_INSTRUCTIONS FOR THE TASK:_ Set the whole listing down again, word for word, with no pictures.

_RECORDED DATA:_
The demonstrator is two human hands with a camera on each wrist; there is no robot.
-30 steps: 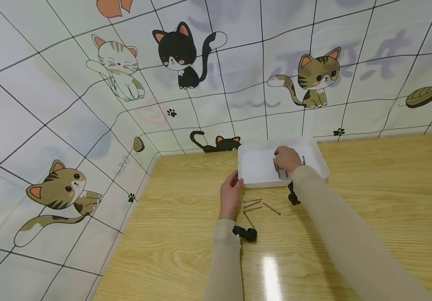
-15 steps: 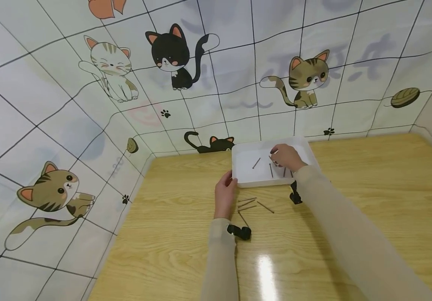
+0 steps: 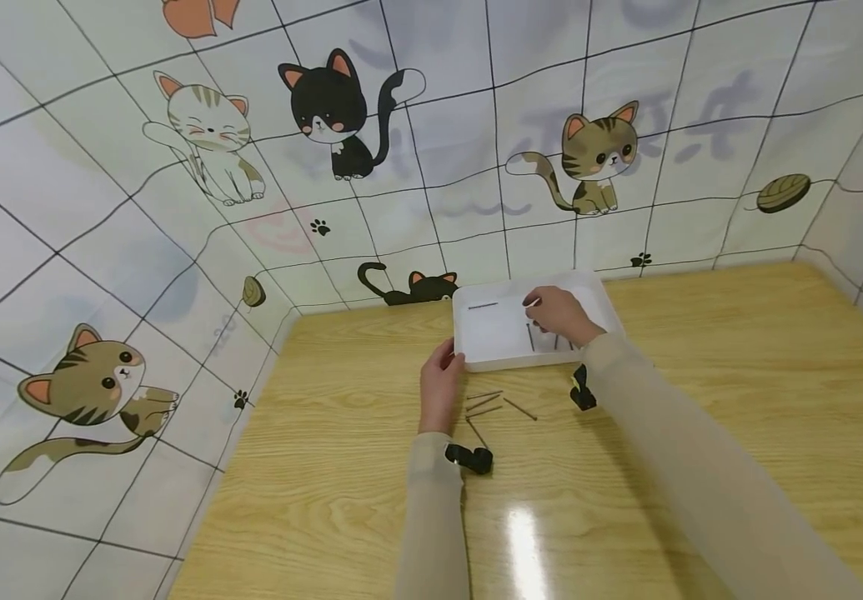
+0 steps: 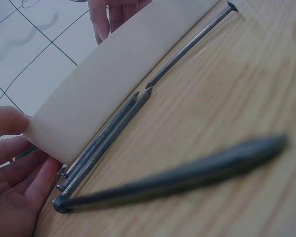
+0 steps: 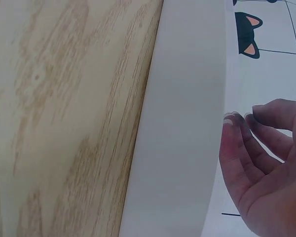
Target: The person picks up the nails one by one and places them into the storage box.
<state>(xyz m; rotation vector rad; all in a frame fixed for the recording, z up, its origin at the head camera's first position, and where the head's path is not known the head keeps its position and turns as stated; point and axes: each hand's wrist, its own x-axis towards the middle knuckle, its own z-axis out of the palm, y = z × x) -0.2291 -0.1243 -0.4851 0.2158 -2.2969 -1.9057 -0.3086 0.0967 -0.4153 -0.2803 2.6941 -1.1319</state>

_TASK SOLUTION:_
The demonstrator is two human hands with a camera on each wrist; there is no robot.
-30 steps: 
-15 steps: 
+0 steps: 
+0 steps: 
+0 steps: 
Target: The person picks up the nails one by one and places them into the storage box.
<state>(xyz m; rotation vector rad; all in a frame fixed for the recording, z up, its origin at the head camera's first position, and where the head's path is not known the head keeps its position and turns as stated; point and axes: each hand's wrist, its own x-axis towards the middle knuckle, its own z-axis out of the palm, y = z × x) -0.2291 -0.1243 -0.4851 0.2158 -2.2969 -1.9057 -0.3086 0.0967 -0.4153 -0.2803 2.6941 -1.1319</state>

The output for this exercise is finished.